What is the federal government’s role in R&D?

Fiscal policy—particularly as it relates to the government’s commitment in areas such as R&D—is inextricably linked to our nation’s economic growth and global competitiveness. Economists believe that since World War II, anywhere from one-third to half of U.S. economic growth can be attributed to technological innovation, defined as the development and introduction of new tools, ideas, and processes that enhance productive capacity. Much of this innovation is the product of basic research, which—in contrast to applied research—generally does not have immediately observable applications. It is this sort of basic research that has helped pave the way for groundbreaking economic developments such as the Internet, which began as a Defense Department-funded project, and the Human Genome Project—a joint project of the Department of Energy and the National Institutes of Health that has already generated economic output far in excess of the money devoted to it.
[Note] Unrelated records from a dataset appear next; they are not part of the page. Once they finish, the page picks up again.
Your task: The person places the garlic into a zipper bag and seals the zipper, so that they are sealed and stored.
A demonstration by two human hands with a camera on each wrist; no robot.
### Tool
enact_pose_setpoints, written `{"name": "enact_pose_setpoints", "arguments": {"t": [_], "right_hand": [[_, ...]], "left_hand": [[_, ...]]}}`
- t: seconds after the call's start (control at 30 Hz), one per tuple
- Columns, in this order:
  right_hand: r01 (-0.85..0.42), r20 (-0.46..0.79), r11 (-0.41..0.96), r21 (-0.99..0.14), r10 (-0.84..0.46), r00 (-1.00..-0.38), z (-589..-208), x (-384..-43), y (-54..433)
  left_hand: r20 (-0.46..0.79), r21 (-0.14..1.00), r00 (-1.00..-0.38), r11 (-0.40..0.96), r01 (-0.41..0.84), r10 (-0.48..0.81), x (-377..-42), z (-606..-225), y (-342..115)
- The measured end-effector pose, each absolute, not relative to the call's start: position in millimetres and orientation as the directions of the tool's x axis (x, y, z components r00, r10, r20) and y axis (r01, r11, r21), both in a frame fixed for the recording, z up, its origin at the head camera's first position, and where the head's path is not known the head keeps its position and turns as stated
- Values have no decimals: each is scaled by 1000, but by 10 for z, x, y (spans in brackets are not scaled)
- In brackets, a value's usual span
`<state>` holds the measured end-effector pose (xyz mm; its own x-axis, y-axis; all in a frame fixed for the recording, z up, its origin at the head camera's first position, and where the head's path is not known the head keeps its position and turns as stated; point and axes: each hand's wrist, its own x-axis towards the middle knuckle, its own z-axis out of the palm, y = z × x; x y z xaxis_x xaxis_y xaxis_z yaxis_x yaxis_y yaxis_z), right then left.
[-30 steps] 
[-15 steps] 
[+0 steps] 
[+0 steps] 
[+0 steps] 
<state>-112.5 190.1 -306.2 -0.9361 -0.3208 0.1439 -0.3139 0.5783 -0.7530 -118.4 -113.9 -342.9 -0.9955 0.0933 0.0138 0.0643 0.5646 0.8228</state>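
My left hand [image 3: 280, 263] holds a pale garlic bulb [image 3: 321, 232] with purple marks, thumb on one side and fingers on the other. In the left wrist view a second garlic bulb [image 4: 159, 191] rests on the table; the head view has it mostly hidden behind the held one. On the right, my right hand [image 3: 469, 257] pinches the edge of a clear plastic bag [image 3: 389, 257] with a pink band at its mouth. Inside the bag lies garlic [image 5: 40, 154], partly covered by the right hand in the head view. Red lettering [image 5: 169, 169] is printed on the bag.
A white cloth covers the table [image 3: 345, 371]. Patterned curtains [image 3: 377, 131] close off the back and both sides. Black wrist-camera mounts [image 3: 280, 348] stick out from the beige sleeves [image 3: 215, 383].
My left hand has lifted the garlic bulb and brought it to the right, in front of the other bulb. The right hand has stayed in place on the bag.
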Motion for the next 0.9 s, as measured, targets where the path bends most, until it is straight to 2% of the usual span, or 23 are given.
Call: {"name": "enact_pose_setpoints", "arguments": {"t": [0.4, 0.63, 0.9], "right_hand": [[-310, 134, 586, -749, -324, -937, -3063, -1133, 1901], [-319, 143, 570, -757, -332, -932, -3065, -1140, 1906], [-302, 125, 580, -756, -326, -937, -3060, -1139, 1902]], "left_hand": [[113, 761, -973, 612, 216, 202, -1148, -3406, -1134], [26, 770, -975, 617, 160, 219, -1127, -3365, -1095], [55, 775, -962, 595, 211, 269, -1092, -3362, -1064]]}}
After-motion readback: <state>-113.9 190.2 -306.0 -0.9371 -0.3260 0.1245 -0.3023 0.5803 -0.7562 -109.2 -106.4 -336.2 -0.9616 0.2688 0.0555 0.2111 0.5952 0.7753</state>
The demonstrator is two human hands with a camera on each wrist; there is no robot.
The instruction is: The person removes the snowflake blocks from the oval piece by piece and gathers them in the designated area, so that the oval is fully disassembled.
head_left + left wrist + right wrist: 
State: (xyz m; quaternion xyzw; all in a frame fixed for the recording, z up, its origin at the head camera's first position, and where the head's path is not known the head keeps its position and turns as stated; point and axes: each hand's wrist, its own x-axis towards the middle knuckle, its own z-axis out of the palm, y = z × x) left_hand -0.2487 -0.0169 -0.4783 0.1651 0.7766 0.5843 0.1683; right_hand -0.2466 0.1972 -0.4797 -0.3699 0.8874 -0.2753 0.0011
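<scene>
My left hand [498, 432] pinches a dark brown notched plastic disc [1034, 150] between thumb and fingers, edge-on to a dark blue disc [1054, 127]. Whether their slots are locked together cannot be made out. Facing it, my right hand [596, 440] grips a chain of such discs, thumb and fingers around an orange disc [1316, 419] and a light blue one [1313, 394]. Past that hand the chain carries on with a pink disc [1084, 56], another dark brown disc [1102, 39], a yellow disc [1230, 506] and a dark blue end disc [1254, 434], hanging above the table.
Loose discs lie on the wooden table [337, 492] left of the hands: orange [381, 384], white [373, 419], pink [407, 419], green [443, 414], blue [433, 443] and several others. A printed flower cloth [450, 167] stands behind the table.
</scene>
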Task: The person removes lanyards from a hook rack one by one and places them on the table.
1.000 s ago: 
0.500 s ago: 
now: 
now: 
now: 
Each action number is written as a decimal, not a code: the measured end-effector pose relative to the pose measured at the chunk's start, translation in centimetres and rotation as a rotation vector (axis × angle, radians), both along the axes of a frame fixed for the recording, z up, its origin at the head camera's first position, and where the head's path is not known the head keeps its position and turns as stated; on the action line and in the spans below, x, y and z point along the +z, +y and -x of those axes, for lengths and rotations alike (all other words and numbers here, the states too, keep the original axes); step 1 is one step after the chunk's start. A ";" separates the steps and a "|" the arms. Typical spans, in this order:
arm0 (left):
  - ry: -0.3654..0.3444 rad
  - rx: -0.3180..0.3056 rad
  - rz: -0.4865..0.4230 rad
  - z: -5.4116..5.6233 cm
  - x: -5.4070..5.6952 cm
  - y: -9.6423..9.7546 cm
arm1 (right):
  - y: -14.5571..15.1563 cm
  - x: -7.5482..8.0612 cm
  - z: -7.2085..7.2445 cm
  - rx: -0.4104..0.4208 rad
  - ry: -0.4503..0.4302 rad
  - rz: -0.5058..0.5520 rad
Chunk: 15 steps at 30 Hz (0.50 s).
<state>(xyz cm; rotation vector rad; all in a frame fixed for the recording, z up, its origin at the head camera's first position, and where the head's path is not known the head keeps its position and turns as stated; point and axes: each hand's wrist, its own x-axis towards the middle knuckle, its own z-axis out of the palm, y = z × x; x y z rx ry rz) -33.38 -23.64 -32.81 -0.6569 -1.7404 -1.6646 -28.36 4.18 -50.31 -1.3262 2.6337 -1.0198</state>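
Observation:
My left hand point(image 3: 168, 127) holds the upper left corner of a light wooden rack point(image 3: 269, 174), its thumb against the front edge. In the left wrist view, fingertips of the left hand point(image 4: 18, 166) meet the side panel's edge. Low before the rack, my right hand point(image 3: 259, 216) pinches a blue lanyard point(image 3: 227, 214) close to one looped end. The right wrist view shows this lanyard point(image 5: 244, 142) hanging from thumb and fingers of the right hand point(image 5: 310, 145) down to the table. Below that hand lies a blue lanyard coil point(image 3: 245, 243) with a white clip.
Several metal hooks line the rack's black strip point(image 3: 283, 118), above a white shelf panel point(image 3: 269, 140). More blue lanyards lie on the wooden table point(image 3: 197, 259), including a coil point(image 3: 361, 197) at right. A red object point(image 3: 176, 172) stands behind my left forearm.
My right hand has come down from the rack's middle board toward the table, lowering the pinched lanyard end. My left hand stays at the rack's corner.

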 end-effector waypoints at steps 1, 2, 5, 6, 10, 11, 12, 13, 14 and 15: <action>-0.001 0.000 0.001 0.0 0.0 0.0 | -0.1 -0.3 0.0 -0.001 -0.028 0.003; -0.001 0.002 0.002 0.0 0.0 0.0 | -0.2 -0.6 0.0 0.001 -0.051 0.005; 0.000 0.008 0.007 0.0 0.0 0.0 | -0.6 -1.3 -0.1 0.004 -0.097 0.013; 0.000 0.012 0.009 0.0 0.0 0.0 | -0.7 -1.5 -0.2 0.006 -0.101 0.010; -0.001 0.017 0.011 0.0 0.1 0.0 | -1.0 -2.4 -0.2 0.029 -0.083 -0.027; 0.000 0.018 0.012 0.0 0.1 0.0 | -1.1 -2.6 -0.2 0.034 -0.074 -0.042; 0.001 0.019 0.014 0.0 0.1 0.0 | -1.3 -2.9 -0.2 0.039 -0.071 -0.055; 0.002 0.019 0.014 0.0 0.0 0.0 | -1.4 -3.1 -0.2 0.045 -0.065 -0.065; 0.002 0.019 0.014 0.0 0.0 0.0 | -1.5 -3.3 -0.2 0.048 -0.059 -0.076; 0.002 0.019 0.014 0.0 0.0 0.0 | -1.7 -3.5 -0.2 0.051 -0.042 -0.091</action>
In fiscal year 2013, the federal government invested approximately $124 billion in promoting R&D. Fifty-two percent of this funding went toward defense R&D, which includes basic and applied research in areas such as satellite technology and advanced weaponry. The remaining 48 percent of federal R&D money went toward nondefense R&D. Nondefense R&D investment is comprised largely of funding for the National Institutes of Health, or NIH, which received 50 percent of all federal nondefense R&D money. The bulk of the remaining federal nondefense R&D money went to the Department of Energy, or DOE; the National Aeronautics and Space Administration, or NASA; and the National Science Foundation, or NSF.

Most federal R&D funding actually supports research conducted in universities and colleges, private industry, and nonprofit organizations, often through the awarding of research grants from agencies such as the NIH. Roughly one-third of federal research dollars goes to universities and colleges, one-third goes to private industry, and the remaining third is spent between the federal government and nonprofit organizations.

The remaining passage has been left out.